Here she observes lesbian relationships and finds her first love, Susie, whose whanau lands, romantically, are on a remote island in the Sounds. Then, as a postgraduate student at Oxford, her ‘spiritual, intellectual, aesthetic’ and moody Amabel contrasts unfavourably with the ‘ribald, dashing psychiatric nurses of Nelson’. On her return Ngaio finds that the academic world ignores single non-heterosexual women. The ‘rather rough bar dykes of Auckland’, on the other hand, are kind and supportive of her as reluctant caregiver for her alienating mother who has suffered a stroke. Her friends regard Ngaio’s academic interests as quirky but not too off-putting and she, no snob, is capable of being just one of the girls. As the decades move on, Ngaio’s wry take on the world of radical politics is amusing, with her somewhat sceptical immersion in lesbian feminist politics, her comradeship with Māori land struggles, and the need to brace herself against the challenges of postmodernist and queer theory.

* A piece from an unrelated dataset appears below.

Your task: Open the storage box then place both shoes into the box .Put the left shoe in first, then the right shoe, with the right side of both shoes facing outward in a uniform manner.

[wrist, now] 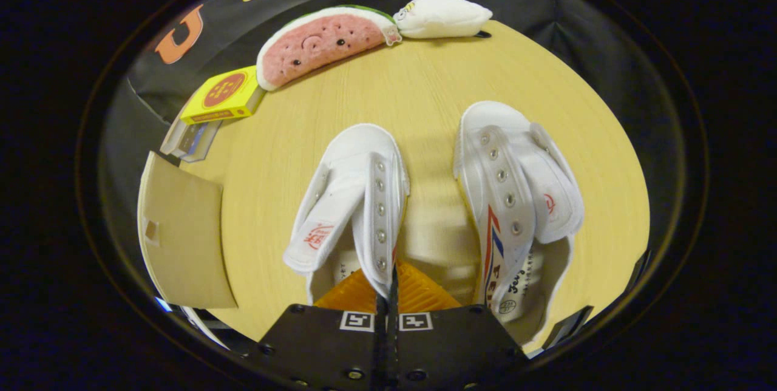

Ngaio’s academic career, with the course on women writers that makes her reputation, serves as a counterpoint to the alcohol narrative which also weaves through the story, where she contrasts her ‘sad, inner self’ and her ‘confident, external lecturing self’. Drinking has been an integral feature of lesbian communities and for Ngaio, it has become a problem. Her youthful search for meaning comes to the fore again as she struggles with the concept of ‘a higher power’, central to the AA model. However, the warmth she gives and receives from her fellow battlers in addiction – ‘these are my people,’ she exclaims with wonder – speaks to the ease she has developed with outsiders. The final chapter, covering Ngaio’s experience of a rehab programme, is particularly moving in its portrayal of the supportiveness of her relationship with her long-term partner.
Aorewa McLeod has given us a life, lived against the grain to be sure, but universal in its character’s search for acceptance, love and meaning. It’s a great contribution to lesbian writing and a novel for lesbian communities in New Zealand to treasure, but it also should be read and enjoyed by anyone who is interested in women’s lives, whether imagined or recorded, and how women reconstitute their worlds.
HILARY LAPSLEY is an author and researcher who lives in Auckland. She is currently the National Convenor of the Women’s Studies Association of Aotearoa New Zealand.